- **Problem details**
A line below contains "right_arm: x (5", and a later one contains "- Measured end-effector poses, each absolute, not". Repeat both, with every line between them, exactly.

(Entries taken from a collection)
>>>>
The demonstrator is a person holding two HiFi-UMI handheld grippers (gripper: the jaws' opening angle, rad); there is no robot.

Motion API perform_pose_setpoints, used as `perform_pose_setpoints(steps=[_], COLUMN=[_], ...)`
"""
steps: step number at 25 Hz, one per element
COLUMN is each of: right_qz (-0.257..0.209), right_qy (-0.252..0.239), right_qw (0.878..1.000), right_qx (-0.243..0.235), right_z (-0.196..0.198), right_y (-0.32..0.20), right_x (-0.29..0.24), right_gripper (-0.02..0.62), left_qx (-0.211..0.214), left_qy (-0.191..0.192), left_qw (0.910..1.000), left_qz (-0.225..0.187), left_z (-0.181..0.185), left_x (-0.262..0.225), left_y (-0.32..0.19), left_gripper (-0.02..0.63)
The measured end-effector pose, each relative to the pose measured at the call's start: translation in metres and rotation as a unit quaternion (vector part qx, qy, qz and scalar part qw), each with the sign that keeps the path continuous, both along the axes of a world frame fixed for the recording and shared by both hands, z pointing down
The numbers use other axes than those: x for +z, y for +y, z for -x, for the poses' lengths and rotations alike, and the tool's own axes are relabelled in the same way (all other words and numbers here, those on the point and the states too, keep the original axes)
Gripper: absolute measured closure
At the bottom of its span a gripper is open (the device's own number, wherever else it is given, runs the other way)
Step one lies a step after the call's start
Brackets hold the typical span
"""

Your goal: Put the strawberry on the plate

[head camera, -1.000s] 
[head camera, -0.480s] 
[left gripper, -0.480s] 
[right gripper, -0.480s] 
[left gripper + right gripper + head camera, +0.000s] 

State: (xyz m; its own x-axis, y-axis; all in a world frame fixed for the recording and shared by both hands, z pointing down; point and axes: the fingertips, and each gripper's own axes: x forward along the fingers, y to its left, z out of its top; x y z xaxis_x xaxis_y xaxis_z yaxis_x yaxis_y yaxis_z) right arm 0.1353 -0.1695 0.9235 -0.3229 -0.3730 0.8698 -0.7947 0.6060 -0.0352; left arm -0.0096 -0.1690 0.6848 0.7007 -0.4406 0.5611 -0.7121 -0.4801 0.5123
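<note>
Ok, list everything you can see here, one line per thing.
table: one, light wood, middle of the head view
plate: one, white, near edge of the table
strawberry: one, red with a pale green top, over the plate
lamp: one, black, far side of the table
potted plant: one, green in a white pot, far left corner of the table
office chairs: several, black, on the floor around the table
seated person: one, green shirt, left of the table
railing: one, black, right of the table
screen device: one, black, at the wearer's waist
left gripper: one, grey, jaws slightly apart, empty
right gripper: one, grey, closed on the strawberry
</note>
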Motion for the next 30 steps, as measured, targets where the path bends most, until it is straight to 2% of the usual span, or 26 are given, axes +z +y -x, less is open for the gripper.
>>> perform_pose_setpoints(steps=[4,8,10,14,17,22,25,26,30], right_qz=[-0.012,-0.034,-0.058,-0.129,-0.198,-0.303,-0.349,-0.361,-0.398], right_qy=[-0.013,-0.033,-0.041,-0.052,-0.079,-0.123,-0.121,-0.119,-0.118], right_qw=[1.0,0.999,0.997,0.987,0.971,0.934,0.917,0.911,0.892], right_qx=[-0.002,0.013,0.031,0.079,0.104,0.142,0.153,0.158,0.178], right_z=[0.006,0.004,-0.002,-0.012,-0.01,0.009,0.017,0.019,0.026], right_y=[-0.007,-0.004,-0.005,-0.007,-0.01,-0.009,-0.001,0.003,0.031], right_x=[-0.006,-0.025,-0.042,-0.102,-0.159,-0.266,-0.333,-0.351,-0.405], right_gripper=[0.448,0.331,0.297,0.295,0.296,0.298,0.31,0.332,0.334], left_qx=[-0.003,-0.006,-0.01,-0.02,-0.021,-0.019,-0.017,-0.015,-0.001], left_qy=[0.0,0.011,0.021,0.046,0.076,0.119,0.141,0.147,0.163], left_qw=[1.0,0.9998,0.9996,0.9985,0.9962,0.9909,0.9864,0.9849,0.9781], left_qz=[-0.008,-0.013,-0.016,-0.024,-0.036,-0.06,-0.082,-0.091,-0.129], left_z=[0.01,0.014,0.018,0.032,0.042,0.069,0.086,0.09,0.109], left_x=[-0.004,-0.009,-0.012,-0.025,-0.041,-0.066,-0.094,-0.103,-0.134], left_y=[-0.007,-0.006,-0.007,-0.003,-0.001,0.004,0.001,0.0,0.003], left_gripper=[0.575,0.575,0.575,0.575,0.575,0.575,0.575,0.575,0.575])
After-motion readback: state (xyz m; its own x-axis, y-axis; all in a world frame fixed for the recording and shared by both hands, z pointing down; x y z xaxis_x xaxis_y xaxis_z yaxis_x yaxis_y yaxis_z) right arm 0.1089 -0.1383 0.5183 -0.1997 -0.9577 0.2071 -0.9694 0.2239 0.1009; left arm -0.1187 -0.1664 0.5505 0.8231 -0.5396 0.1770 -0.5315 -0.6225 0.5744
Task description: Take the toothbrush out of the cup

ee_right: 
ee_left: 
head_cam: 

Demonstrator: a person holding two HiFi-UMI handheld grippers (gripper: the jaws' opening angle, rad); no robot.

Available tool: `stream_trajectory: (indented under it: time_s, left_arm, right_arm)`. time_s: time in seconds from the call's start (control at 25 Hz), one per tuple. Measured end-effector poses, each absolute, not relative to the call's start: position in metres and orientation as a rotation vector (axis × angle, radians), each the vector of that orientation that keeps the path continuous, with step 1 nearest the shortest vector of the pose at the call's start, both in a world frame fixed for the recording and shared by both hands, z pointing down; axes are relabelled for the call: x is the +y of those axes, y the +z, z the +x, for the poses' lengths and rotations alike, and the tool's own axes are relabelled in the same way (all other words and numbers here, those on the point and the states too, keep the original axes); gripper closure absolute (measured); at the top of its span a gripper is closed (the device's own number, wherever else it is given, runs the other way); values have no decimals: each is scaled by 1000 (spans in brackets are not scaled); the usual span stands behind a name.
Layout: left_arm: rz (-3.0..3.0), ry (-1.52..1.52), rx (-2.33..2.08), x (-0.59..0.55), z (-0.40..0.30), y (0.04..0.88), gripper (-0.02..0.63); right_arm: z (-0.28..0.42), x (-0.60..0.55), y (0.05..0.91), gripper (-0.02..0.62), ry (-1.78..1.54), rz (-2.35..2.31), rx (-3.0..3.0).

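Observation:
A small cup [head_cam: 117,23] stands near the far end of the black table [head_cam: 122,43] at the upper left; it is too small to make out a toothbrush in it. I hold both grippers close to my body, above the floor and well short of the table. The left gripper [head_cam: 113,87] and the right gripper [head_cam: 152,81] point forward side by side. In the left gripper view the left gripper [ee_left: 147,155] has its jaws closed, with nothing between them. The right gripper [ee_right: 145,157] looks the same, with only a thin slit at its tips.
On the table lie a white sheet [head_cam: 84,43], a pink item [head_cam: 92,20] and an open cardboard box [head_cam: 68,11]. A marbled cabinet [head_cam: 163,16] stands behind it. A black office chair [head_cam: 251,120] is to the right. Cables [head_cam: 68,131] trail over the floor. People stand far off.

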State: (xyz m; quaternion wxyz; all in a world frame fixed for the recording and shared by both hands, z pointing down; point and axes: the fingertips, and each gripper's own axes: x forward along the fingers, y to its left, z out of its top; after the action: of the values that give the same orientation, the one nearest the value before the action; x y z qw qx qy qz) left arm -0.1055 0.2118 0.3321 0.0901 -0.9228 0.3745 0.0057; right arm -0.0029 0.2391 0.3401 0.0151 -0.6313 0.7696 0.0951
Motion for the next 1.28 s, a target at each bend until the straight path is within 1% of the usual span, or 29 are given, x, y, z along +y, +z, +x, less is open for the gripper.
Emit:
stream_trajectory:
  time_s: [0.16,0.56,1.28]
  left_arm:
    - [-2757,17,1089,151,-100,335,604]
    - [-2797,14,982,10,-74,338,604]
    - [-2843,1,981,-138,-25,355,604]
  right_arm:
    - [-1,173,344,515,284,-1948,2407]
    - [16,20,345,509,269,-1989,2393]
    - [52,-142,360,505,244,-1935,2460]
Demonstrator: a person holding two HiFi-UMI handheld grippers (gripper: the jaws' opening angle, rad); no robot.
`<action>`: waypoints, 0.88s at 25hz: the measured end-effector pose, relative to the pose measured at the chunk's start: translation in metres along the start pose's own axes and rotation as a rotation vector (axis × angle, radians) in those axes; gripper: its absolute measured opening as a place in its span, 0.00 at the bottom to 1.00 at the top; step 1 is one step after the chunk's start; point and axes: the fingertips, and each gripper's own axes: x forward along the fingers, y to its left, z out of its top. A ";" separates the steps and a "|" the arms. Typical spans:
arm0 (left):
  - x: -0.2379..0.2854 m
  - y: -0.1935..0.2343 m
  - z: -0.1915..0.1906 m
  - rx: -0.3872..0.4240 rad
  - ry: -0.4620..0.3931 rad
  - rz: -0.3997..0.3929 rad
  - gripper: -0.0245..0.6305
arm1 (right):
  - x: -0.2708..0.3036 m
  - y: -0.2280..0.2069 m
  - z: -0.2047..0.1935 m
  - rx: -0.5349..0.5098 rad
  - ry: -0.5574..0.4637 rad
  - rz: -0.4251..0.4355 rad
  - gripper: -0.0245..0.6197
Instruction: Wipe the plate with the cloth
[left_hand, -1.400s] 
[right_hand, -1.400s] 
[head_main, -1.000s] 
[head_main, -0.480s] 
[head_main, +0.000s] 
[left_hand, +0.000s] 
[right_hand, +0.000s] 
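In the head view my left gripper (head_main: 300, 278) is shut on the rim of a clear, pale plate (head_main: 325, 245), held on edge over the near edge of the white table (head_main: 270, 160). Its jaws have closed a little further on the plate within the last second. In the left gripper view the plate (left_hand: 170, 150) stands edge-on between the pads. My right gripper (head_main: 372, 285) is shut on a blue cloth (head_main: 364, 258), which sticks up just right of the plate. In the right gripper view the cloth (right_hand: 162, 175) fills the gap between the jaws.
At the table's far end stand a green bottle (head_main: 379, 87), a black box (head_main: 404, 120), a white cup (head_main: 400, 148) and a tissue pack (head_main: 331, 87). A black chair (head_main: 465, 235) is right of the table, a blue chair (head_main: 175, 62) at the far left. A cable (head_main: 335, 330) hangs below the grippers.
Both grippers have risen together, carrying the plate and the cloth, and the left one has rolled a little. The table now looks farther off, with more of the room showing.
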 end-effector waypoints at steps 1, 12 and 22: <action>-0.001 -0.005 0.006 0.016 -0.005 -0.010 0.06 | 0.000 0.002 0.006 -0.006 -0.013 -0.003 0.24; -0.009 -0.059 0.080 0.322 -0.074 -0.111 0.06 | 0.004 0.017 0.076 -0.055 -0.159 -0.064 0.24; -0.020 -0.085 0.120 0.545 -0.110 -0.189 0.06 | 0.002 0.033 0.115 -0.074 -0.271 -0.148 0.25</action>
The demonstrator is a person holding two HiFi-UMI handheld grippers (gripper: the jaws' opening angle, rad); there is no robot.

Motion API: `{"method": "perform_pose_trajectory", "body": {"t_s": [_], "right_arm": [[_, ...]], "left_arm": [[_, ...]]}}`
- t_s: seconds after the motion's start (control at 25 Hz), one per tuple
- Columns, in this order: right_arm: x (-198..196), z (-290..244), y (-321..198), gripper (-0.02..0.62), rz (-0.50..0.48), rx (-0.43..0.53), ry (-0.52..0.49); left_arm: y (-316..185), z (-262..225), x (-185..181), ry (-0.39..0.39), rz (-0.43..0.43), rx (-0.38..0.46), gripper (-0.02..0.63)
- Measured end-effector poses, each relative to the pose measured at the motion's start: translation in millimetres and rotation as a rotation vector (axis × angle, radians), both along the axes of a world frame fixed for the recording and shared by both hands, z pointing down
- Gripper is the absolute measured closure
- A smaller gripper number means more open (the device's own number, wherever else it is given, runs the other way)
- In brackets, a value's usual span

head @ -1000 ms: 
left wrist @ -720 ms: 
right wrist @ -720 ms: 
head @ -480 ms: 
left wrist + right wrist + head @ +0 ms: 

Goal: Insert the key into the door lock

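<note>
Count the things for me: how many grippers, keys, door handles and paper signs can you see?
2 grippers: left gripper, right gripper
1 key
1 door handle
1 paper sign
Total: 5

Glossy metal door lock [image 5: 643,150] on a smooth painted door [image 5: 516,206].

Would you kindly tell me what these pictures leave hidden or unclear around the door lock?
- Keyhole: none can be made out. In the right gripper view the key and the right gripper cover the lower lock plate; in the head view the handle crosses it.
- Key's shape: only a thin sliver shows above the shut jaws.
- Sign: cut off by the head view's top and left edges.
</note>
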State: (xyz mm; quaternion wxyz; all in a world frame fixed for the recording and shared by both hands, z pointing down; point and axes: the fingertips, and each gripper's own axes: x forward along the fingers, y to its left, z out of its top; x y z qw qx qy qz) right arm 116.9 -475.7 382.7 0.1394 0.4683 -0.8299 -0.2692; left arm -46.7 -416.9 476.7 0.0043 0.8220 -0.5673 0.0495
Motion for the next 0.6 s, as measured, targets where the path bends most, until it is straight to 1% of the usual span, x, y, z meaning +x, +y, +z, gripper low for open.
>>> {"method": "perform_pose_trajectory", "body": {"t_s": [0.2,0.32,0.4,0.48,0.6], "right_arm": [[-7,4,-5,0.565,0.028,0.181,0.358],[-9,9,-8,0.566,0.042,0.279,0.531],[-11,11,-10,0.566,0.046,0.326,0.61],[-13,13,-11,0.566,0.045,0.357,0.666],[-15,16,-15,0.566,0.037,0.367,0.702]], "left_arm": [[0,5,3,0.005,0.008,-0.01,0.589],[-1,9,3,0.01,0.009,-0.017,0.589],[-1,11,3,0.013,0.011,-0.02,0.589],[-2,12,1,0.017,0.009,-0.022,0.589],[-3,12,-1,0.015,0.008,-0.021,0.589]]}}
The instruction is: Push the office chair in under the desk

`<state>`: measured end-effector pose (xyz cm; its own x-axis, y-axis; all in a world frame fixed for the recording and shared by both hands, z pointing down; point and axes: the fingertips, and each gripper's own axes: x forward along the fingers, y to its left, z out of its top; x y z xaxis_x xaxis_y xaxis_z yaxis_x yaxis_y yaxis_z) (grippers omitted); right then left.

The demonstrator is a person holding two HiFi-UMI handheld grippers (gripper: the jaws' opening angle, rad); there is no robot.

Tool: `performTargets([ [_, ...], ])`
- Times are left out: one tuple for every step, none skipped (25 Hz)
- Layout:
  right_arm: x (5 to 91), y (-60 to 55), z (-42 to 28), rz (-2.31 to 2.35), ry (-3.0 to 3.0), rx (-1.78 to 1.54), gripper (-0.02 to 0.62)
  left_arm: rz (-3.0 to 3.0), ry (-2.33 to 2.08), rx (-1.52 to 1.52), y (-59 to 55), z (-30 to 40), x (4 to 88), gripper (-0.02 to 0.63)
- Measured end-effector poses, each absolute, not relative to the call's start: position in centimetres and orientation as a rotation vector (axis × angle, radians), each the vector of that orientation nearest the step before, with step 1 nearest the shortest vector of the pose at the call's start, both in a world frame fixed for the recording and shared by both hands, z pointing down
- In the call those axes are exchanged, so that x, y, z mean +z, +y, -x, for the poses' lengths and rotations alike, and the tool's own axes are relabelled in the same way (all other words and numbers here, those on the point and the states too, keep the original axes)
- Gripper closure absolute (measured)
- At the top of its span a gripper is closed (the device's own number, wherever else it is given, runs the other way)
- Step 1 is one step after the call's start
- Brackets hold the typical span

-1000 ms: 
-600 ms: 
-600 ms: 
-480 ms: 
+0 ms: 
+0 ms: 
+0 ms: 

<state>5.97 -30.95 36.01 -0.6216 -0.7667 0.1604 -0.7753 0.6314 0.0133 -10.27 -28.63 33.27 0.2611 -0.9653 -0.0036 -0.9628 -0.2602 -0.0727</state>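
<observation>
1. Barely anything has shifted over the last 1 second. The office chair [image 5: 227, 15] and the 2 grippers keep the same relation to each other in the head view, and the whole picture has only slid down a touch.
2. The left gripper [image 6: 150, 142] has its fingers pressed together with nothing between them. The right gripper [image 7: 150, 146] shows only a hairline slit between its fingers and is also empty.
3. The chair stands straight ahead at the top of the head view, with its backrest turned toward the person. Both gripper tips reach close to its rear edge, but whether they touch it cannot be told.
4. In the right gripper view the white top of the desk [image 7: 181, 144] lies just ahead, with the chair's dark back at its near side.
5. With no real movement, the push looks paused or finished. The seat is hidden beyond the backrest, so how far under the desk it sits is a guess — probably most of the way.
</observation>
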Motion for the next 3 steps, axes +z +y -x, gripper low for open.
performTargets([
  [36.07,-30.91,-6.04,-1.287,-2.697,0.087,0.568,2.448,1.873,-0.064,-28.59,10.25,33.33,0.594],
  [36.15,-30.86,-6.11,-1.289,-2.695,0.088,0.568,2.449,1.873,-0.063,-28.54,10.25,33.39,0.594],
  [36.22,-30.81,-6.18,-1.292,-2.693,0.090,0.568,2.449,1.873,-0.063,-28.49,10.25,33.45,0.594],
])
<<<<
- **Answer box**
  right_arm: x (5 to 91), y (-60 to 55), z (-42 to 28), rz (-2.31 to 2.35), ry (-3.0 to 3.0), rx (-1.78 to 1.54), gripper (-0.02 to 0.62)
  left_arm: rz (-3.0 to 3.0), ry (-2.33 to 2.08), rx (-1.52 to 1.52), y (-59 to 55), z (-30 to 40), x (4 to 88), gripper (-0.02 to 0.63)
- Measured end-effector poses, each absolute, not relative to the call's start: position in centimetres and orientation as a rotation vector (axis × angle, radians), each the vector of that orientation nearest the step before, with step 1 nearest the shortest vector of the pose at the call's start, both in a world frame fixed for the recording and shared by both hands, z pointing down

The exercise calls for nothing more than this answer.